- What the exercise asks
Wherever an image appears in the entries, drop it and reproduce everything else exactly.

(Beginning of Records supplied)

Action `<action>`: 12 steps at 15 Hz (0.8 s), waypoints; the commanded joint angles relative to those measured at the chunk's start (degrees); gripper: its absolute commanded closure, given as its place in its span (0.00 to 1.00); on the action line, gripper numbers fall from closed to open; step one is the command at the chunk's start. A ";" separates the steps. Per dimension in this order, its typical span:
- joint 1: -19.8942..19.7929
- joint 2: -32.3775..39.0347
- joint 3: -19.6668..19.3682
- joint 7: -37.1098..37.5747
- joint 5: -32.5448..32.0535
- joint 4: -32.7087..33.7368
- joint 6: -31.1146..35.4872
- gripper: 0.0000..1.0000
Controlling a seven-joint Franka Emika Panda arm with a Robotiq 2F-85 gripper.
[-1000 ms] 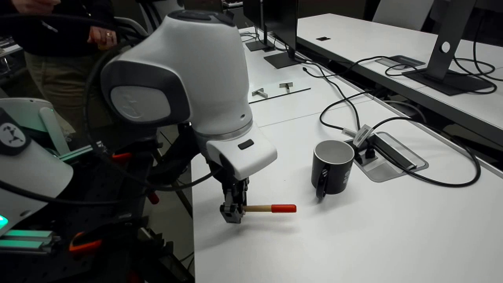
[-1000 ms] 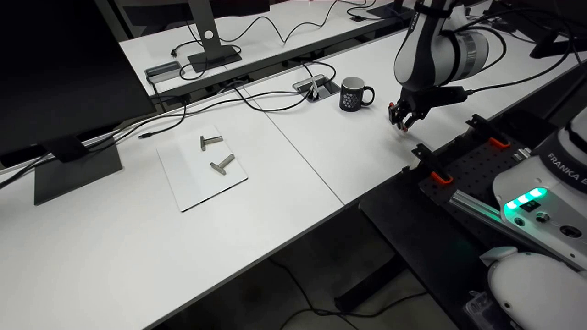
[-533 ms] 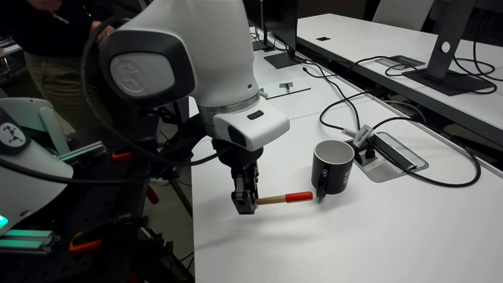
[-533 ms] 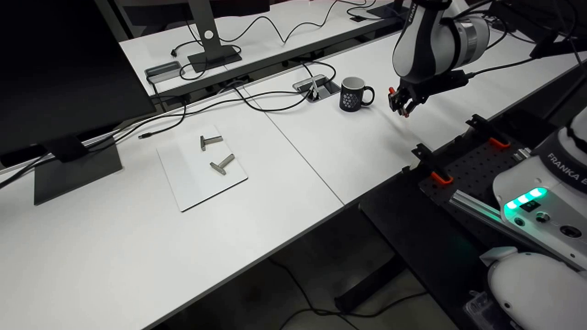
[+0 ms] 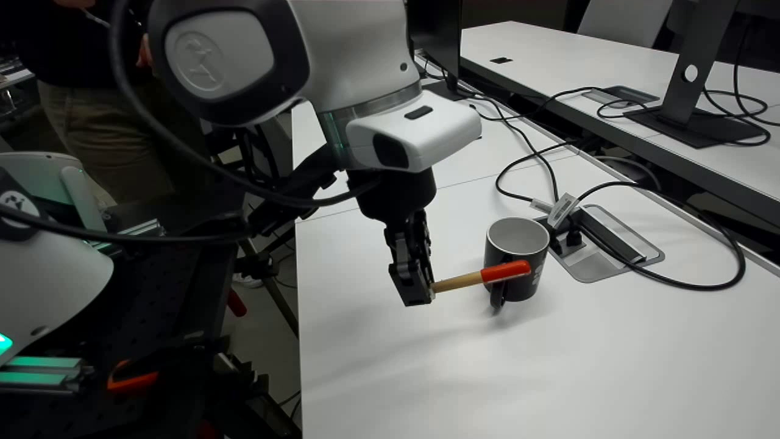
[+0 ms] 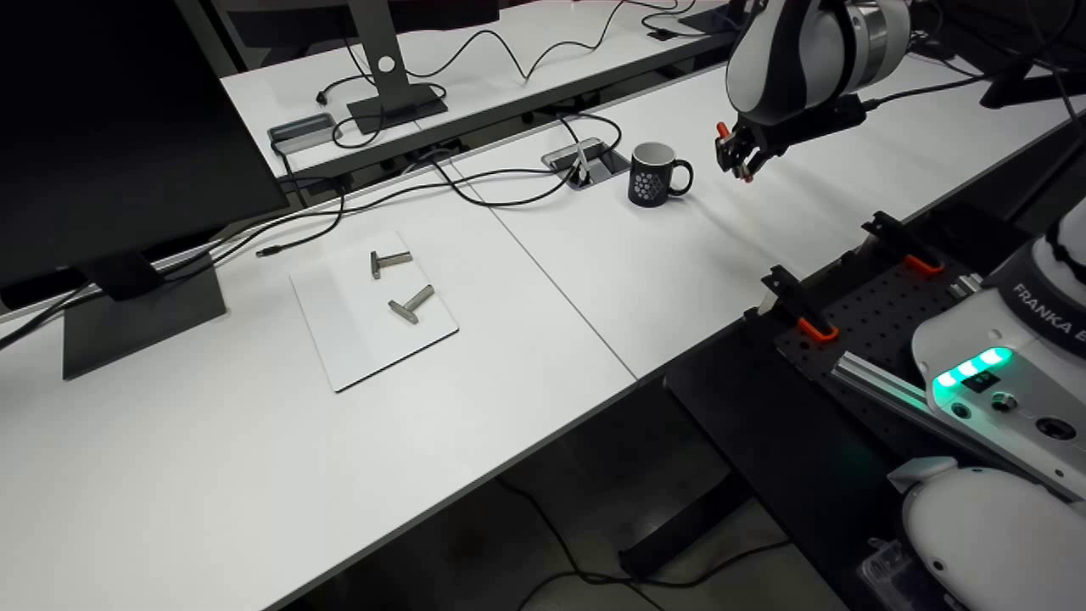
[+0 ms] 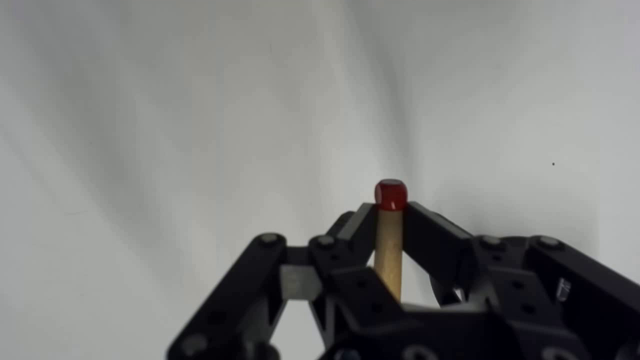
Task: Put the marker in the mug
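Observation:
My gripper point(image 5: 420, 296) is shut on the marker point(image 5: 484, 275), a tan stick with red ends. The long red end points out and slightly up, and in this exterior view it overlaps the front of the mug. In the wrist view the fingertips point(image 7: 391, 207) pinch the marker point(image 7: 388, 245) just below a short red end. The black mug point(image 5: 518, 290) stands upright on the table, its handle towards the gripper side. In an exterior view the gripper point(image 6: 735, 159) is raised above the table, to the right of the mug point(image 6: 650, 183) and apart from it. The mug cannot be made out in the wrist view.
A grey cable box point(image 5: 588, 262) with black cables lies right behind the mug. A white board point(image 6: 365, 331) with two metal T-shaped pieces lies farther along the table. Clamps with orange handles point(image 6: 817, 329) sit at the table edge near the robot base.
The gripper has risen off the table with the marker and moved nearer the mug. The marker has gone from about level to tilted up at its long red end. The mug has not moved.

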 commanded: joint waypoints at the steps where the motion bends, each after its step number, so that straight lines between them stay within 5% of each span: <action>1: 0.03 -0.37 -0.39 0.61 -0.90 0.02 0.14 0.70; 6: 0.28 -0.88 -0.69 0.62 -0.93 -0.01 0.13 0.70; 7: -2.98 -1.58 2.50 0.15 -1.34 -0.02 0.93 0.92; 12: -9.16 -2.06 9.83 -1.12 -2.48 1.93 4.29 0.92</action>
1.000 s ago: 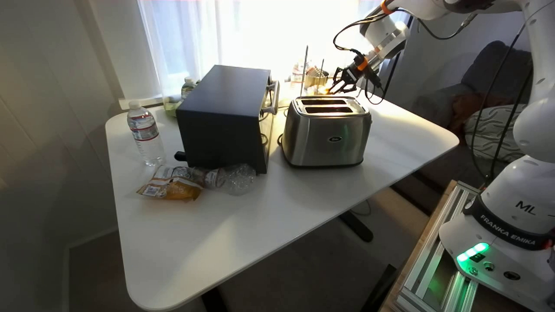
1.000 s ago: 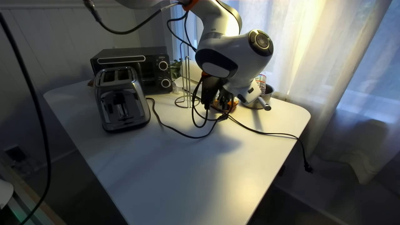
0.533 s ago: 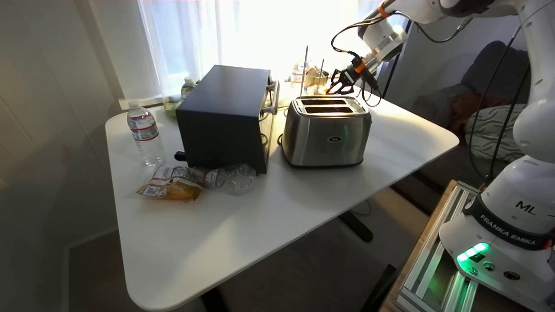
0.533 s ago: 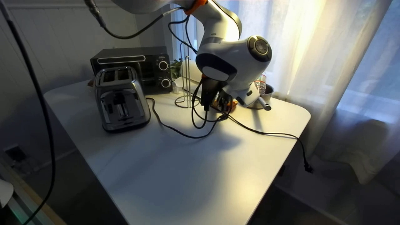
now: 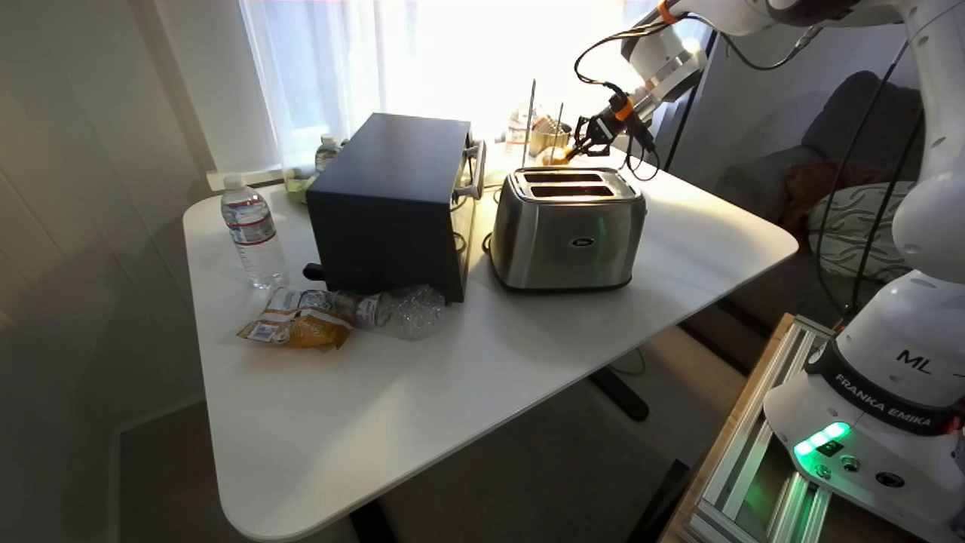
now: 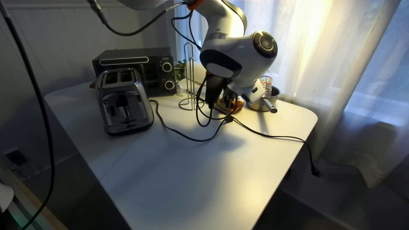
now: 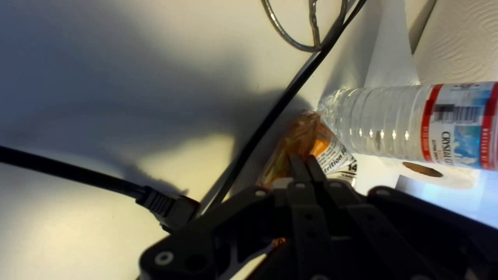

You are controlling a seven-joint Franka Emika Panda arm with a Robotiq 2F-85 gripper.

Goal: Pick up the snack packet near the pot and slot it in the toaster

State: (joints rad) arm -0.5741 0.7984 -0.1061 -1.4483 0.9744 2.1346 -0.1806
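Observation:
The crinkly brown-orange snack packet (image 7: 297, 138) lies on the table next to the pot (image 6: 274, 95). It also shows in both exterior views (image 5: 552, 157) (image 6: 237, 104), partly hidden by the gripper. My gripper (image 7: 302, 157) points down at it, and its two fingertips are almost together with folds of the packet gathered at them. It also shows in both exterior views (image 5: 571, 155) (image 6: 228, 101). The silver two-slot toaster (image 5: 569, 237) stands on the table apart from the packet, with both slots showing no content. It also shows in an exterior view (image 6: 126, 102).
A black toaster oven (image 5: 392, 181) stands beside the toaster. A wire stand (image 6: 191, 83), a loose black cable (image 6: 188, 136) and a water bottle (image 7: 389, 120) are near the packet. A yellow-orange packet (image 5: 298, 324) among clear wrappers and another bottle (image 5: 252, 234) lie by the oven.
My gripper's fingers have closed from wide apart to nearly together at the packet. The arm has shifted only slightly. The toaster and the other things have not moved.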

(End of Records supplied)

- Output for this task
Action `<action>`: 12 steps at 15 Hz (0.8 s), waypoints; the commanded joint angles relative to those measured at the chunk's start (degrees); gripper: its absolute commanded closure, given as its place in its span (0.00 to 1.00); on the action line, gripper numbers fall from closed to open; step one is the command at the chunk's start. A ";" separates the steps. Per dimension in this order, its typical span:
- joint 1: -19.8942..19.7929
- joint 2: -32.3775..39.0347
- joint 3: -19.6668..19.3682
- joint 7: -37.1098..37.5747
- joint 5: -32.5448..32.0535
- joint 4: -32.7087..33.7368
- joint 6: -31.1146..35.4872
- gripper: 0.0000..1.0000
Controlling a seven-joint Franka Emika Panda arm with a Robotiq 2F-85 gripper.
[-1000 ms] 
[-1000 ms] 
[-533 ms] 
[-533 ms] 
[+0 ms] 
[+0 ms] 
[+0 ms] 
Task: Put the marker in the mug
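Observation:
My gripper point(image 5: 420, 296) is shut on the marker point(image 5: 484, 275), a tan stick with red ends. The long red end points out and slightly up, and in this exterior view it overlaps the front of the mug. In the wrist view the fingertips point(image 7: 391, 207) pinch the marker point(image 7: 388, 245) just below a short red end. The black mug point(image 5: 518, 290) stands upright on the table, its handle towards the gripper side. In an exterior view the gripper point(image 6: 735, 159) is raised above the table, to the right of the mug point(image 6: 650, 183) and apart from it. The mug cannot be made out in the wrist view.
A grey cable box point(image 5: 588, 262) with black cables lies right behind the mug. A white board point(image 6: 365, 331) with two metal T-shaped pieces lies farther along the table. Clamps with orange handles point(image 6: 817, 329) sit at the table edge near the robot base.
The gripper has risen off the table with the marker and moved nearer the mug. The marker has gone from about level to tilted up at its long red end. The mug has not moved.
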
 commanded: joint waypoints at the steps where the motion bends, each after its step number, so that straight lines between them stay within 5% of each span: <action>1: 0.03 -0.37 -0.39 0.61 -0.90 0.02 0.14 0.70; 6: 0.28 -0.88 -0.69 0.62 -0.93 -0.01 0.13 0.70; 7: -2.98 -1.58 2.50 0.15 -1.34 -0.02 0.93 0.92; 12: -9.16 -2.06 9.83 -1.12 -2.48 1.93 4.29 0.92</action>
1.000 s ago: 
1.000 s ago: 
0.533 s ago: 
0.533 s ago: 
now: 
now: 
now: 

You are controlling a seven-joint Franka Emika Panda arm with a Robotiq 2F-85 gripper.

Goal: Pick up the snack packet near the pot and slot it in the toaster

State: (joints rad) arm -0.5741 0.7984 -0.1061 -1.4483 0.9744 2.1346 -0.1806
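Observation:
The crinkly brown-orange snack packet (image 7: 297, 138) lies on the table next to the pot (image 6: 274, 95). It also shows in both exterior views (image 5: 552, 157) (image 6: 237, 104), partly hidden by the gripper. My gripper (image 7: 302, 157) points down at it, and its two fingertips are almost together with folds of the packet gathered at them. It also shows in both exterior views (image 5: 571, 155) (image 6: 228, 101). The silver two-slot toaster (image 5: 569, 237) stands on the table apart from the packet, with both slots showing no content. It also shows in an exterior view (image 6: 126, 102).
A black toaster oven (image 5: 392, 181) stands beside the toaster. A wire stand (image 6: 191, 83), a loose black cable (image 6: 188, 136) and a water bottle (image 7: 389, 120) are near the packet. A yellow-orange packet (image 5: 298, 324) among clear wrappers and another bottle (image 5: 252, 234) lie by the oven.
My gripper's fingers have closed from wide apart to nearly together at the packet. The arm has shifted only slightly. The toaster and the other things have not moved.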

The exercise is done, and no more output is needed.